About Xserver, lots of emails on most different areas have been floating around, as usual, but not much Intel-specific activity took place. Among the discussions and patches which caught my attention the most were an interesting discussion about patches which allow X server to run without root user; a patch which adds support for running a backtracer in case of fault; a new round of Xinput fixes, a patch for setting a default DPI value from EDID data by Michal Suchanek, and more bus cleanups by Jeremy Huddleston. On a related note, Xserver 1.11.2 RC1 release is approaching fairly quickly.
Moving to Wayland, we had lots of x11-specific patches from Kristian, and some compositor bugfixes from Benjamin Franzke.
And finally, on LIBVA there was a one bugfixing patch from Gwenole for proper driver name detection with fglrx-powered cards.
Besides those news, we also have had a new pixman release, which added some nice optimizations by using SSE2 instructions on x86 platforms, and iwMMXt ones on ARM.

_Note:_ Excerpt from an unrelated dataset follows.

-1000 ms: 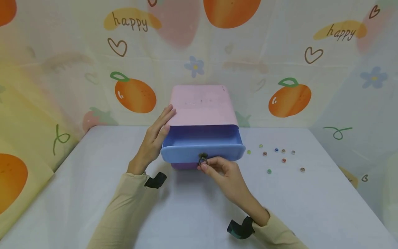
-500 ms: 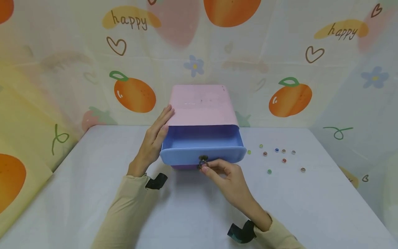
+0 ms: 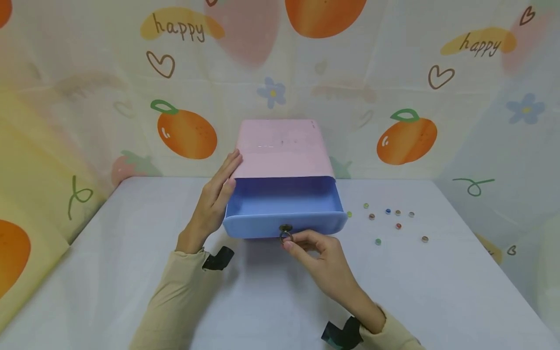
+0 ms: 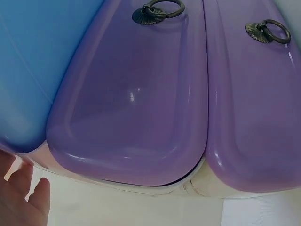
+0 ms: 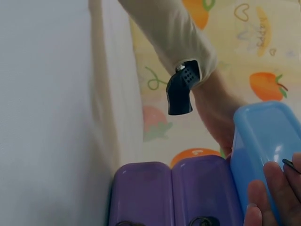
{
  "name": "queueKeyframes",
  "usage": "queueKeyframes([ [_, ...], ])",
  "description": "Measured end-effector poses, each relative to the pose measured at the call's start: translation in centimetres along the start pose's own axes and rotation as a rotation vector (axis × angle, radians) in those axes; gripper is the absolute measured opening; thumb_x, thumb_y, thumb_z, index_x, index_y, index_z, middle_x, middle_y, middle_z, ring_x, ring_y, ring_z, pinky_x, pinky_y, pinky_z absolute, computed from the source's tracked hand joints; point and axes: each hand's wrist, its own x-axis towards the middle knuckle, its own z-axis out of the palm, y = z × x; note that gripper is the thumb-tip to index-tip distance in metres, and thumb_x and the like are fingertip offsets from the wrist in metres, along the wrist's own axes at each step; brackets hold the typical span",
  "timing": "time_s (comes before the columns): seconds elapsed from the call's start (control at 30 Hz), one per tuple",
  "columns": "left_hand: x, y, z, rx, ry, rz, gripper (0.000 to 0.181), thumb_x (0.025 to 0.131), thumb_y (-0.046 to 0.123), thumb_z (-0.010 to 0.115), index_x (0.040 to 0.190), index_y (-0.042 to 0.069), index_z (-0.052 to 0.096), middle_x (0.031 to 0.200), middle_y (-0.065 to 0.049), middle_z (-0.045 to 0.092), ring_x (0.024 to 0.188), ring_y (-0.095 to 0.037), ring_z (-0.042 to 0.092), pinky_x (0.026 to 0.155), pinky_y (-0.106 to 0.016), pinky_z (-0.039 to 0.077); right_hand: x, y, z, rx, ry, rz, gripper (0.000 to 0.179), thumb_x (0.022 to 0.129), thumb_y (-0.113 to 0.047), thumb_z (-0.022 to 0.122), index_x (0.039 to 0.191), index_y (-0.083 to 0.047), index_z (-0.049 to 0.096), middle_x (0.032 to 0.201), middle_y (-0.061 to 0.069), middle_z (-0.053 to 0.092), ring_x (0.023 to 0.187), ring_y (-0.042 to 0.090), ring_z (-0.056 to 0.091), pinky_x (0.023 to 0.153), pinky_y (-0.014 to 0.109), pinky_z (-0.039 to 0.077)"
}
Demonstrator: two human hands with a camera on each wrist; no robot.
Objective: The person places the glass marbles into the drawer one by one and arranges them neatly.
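A small pink drawer cabinet stands at the back of the table. Its top blue drawer is pulled well out, and the bare inside shows. The thumb and fingers of my right hand pinch the ring pull on that drawer's front. My left hand rests against the cabinet's left side with extended fingers. Below the blue drawer, the left wrist view shows a purple drawer and another purple drawer, both closed, with metal ring pulls.
Several small round coloured pieces lie scattered to the right of the cabinet, among them a green piece and a blue piece. A white cloth covers the table. Behind hangs a printed curtain.
The blue drawer has slid further out towards me, my right hand moving back with its ring pull. My left hand stays at the cabinet's side.
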Motion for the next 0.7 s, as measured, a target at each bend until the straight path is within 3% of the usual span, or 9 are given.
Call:
queueKeyframes([
  [0.4,0.0,0.3,-0.2,0.040,-0.026,0.012,0.050,0.103,0.011,0.038,0.152,0.013,0.040,0.162,0.000,0.032,0.154,-0.016,0.022,0.127,-0.039,0.017,-0.1,0.1,-0.6,0.001,-0.021,0.000,0.017,0.093,-0.019,0.068,0.103,-0.006,0.075,0.100,0.003,0.077,0.088,0.008,0.071,0.079,0.028,0.059],
  [0.7,0.1,0.4,-0.5,0.048,-0.039,-0.017,0.050,0.102,0.012,0.041,0.151,0.015,0.043,0.162,0.000,0.034,0.153,-0.016,0.023,0.126,-0.048,0.018,0.1,-0.3,-1.1,-0.024,-0.097,0.025,0.018,0.095,-0.024,0.067,0.108,-0.013,0.074,0.107,0.003,0.077,0.089,0.011,0.072,0.079,0.026,0.059],
])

So yeah, quite some changes so far.
So this is the end of this semi-periodic-update about the state and news from the Intel Linux Graphics (and related) world – see you in the next one.
P.S.: On a slightly related note – I have received some comments which say that this kind of posts, when they do not directly mention Mandriva or Mageia, should not belong to the respective planets. However, I also received some posts saying that the Graphics-related news affect pretty much all the distributions out there. So I am open for opinions – what do you suggest, should such post be excluded from the syndication to Planet Mandriva and/or Mageia feeds, or they could fit there as well?